In the form of a reflexive exploration of scientific practice in social and cultural anthropology, the course deals with key dimensions of the ‘knowledge/power’ nexus in anthropological research. It addresses not only the political entanglement of social and cultural anthropological work in colonial and postcolonial configurations, but also research ethics, advocacy anthropology, the role of anthropological knowledge in contexts characterized by controversial identity politics and the influence of constellations of power on the ethnographic research process.
5. “Identity and Alterity”
In an exemplary way looking into fields of research that have a paradigmatic status in the history of anthropology, the course explores an objecthorizon that is formative for research in social and cultural anthropology, namely the co-production of ‘identity’ und ‘alterity’. Some of the topics addressed are: distinction and exclusion; orientalism; identity via alterity; understanding Others and the problem of incommensurability; difference and tolerance; alterity and mimesis.
6. “The Figure of the Other in the Western History of Ideas”
Whether in the form of an (utopian or dystopian) antithesis to western modernity or as a fixed-image of earlier stages of human development – the figure of the Other/Exotic is nested in many theories of the social sciences and humanities. Against this backdrop, the first part of the course explores the influence of historical encounters with (exotic) Others upon the western history of ideas as concerns, for example, issues of ‘humanity’ and ‘private property’. The second part of the course looks at the role of the figure of the Other/Exotic for theorizing in the political sciences (Marx), psychology (Freud) and philosophy (Derrida, Rousseau, Wittgenstein).

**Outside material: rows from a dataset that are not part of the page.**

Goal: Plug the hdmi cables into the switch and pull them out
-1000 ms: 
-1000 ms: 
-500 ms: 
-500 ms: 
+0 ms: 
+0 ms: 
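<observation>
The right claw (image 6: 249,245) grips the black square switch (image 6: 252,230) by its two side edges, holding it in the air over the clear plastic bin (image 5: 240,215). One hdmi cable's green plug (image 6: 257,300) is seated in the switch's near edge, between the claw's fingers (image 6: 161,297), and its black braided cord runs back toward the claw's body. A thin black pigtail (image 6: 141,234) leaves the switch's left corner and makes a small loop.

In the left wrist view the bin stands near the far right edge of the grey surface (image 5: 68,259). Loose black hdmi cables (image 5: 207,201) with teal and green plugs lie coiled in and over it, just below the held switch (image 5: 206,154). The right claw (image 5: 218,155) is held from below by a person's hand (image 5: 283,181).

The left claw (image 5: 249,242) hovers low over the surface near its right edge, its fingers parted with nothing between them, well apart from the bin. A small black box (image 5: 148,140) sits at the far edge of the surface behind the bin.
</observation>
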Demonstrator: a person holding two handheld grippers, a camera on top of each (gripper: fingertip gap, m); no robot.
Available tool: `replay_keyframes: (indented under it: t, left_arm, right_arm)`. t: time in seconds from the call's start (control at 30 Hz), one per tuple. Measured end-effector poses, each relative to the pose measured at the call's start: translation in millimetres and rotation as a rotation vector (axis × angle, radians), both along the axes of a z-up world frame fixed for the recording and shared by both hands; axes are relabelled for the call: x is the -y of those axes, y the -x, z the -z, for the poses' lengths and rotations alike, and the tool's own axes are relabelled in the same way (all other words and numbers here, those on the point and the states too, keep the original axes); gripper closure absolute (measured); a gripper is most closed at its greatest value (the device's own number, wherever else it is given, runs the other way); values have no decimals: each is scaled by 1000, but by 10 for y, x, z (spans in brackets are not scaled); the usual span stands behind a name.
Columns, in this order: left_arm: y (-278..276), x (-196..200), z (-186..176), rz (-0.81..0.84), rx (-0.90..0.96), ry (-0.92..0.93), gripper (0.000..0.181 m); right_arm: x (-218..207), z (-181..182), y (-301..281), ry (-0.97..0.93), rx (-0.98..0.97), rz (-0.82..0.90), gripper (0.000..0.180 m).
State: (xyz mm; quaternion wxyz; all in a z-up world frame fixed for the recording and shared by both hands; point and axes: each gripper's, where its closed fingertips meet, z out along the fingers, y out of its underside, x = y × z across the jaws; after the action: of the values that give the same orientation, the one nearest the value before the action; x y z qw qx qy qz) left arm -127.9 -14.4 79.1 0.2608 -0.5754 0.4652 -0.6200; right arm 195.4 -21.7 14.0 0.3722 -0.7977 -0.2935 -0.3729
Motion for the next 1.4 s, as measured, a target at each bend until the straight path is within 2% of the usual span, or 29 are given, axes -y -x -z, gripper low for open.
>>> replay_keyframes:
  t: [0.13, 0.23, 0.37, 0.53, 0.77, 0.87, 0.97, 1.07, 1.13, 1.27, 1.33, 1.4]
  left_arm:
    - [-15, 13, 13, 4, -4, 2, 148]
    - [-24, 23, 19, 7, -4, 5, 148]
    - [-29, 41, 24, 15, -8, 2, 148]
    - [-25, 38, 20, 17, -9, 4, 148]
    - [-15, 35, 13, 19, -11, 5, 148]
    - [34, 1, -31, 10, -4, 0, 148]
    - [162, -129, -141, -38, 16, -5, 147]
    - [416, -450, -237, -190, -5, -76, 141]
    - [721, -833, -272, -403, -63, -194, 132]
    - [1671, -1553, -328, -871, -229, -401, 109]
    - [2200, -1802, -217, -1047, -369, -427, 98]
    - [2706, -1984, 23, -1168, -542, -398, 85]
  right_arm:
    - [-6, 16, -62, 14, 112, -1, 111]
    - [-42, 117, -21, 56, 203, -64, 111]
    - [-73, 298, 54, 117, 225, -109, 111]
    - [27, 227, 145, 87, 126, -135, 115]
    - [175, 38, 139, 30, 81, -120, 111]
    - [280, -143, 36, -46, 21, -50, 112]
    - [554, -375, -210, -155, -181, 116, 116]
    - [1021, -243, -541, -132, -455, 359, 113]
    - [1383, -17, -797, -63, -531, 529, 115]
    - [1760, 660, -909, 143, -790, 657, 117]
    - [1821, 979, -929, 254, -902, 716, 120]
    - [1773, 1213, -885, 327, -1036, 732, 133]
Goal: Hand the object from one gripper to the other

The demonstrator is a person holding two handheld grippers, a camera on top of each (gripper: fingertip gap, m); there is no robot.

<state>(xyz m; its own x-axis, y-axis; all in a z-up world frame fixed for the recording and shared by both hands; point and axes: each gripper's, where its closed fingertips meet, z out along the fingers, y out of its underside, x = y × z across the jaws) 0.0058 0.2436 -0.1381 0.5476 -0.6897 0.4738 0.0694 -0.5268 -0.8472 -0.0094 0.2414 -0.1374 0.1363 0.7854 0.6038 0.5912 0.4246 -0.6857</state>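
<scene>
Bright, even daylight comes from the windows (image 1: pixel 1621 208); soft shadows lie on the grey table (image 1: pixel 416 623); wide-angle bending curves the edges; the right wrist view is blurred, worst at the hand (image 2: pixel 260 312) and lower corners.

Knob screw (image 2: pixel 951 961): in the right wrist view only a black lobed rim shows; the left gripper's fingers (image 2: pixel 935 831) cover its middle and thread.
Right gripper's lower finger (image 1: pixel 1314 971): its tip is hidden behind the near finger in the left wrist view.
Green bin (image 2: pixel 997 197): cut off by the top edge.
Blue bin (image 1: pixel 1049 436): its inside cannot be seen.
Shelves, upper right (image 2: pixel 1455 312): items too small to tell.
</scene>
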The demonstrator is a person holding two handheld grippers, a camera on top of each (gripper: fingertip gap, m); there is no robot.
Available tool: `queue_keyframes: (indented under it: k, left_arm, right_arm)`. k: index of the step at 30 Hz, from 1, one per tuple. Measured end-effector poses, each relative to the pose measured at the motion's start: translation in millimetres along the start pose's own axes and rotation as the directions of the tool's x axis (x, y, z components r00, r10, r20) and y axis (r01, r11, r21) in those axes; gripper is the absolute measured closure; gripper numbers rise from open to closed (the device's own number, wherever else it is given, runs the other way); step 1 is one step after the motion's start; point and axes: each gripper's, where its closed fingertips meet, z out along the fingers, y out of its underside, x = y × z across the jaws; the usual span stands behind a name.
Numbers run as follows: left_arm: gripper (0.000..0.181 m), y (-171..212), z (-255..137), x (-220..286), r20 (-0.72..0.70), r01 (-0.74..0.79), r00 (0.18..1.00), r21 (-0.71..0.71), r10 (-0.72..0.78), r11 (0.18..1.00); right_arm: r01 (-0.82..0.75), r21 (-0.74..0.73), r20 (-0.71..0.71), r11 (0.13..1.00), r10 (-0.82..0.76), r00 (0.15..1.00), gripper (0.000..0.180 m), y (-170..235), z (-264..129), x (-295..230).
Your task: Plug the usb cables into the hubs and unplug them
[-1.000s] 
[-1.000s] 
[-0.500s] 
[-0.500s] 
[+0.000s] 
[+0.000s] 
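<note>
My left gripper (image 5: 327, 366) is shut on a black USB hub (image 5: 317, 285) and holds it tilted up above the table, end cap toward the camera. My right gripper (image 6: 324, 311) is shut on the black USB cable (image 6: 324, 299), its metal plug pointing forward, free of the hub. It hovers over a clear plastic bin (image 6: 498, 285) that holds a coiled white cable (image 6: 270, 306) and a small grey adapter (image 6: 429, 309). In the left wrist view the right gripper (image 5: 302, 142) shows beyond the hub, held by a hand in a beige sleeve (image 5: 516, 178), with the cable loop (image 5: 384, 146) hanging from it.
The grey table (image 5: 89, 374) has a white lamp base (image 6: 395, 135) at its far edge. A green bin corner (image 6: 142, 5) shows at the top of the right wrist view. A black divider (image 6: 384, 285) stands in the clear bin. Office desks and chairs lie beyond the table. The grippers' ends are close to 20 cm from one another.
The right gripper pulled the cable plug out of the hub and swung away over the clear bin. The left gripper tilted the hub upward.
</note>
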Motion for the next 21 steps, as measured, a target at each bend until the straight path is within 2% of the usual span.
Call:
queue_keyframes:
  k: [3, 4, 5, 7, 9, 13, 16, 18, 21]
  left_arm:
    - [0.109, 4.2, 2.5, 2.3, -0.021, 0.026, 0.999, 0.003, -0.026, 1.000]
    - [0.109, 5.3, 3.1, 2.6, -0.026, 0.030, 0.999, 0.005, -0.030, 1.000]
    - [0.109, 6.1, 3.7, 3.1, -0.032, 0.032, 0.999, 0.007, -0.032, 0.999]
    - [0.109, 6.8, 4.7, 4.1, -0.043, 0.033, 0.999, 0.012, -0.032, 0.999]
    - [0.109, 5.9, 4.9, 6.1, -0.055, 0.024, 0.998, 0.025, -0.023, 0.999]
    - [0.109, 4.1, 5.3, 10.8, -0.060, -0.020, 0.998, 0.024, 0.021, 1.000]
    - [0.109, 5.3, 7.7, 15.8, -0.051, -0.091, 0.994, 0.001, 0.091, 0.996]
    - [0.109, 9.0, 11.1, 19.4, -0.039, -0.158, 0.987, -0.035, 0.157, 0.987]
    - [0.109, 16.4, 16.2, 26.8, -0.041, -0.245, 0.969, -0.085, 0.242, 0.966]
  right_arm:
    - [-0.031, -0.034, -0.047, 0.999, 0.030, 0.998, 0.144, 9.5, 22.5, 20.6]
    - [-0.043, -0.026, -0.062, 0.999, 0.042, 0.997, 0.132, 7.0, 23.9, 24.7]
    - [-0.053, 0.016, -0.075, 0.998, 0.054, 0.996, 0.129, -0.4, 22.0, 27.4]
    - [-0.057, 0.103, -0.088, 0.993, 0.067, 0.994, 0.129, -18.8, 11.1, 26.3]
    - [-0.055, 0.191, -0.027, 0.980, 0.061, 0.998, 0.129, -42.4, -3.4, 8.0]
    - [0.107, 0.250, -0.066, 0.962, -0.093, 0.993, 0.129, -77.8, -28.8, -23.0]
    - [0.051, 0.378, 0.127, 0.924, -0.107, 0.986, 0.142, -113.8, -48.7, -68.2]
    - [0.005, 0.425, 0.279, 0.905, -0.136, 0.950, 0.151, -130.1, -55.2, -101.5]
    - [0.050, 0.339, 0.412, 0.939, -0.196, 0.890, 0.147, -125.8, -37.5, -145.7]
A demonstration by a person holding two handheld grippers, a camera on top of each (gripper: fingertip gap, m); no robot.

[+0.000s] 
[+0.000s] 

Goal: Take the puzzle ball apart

Courses of the category “Issues in Social and Cultural Anthropology” (MA)
The courses in this curricular category are open to MA students and deal with contemporary debates in subfields of Social and Cultural Anthropology which mostly relate to current anthropological research at the University of Konstanz.
Courses of the category “Qualitative Research” (BA, MA)
The courses in this curricular category are open to students of BA and MA programmes and provide an overview of the theory, methodology and application of qualitative research methods in the social sciences.